Of course it has changed but these aspects are encrypted into the manner and order they are for a reason, to prevent the very idea that the army should ever be granted the authority to be a dictatorial force over the people.

I am more convinced than ever of the importance of this issue, as I read and listened at great length this afternoon to the Neo-Cons come out vociferously against the draft that I am correct on the fundamental importance of this concern and will respond to your question Don.

"What exactly is the State protecting us against?"


What nonchalance Don, I am surprised, do you have the faith of a devout Christian as to believe the Lion of the Military is about to lay with the Lamb of Citizenry.?

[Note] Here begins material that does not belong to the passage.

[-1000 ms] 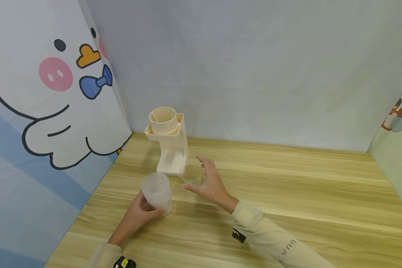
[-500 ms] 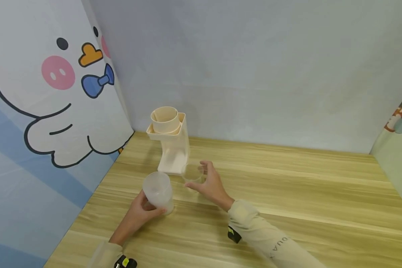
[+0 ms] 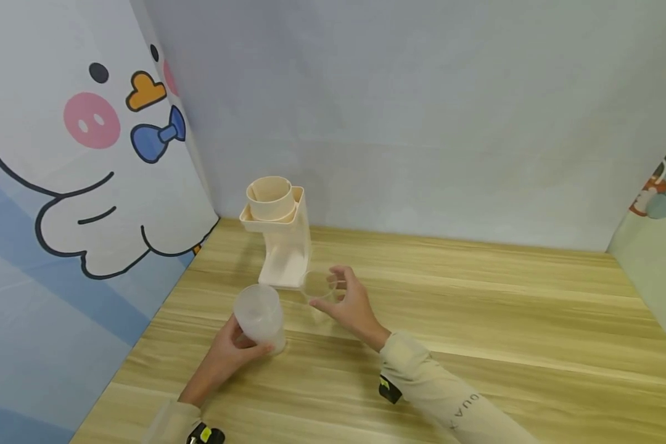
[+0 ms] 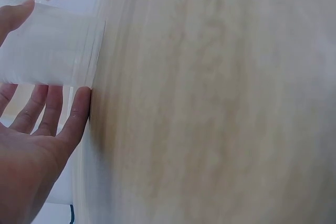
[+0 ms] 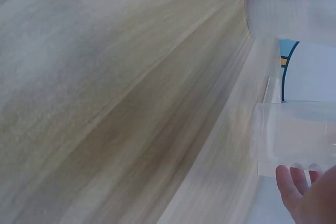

So an all volunteer professional military is the wave of the future?

If nothing else appeared to be citing scripture as a description of a miracle this one is.

If the sheep expect to herd the wolf then water shall flow uphill.

Have you got any water to turn to wine too?.

Let us do as the founders for a moment and close with the Ninth and Tenth Amendments:


AMENDMENT IX

The enumeration in the Constitution, of certain rights, shall not be con-strued to deny or disparage others retained by the people.

AMENDMENT X

The powers not delegated to the United States by the Constitution, nor prohibited by it to the States, are reserved to the States respectively, or to the people.


So how does an unarmed populace intend to defend itself against the defenders?

Now we get to litigate not merely for domestic consumption but in the court of world opinion before a global jury of our peers the difference between a rule of Law and the Jungle.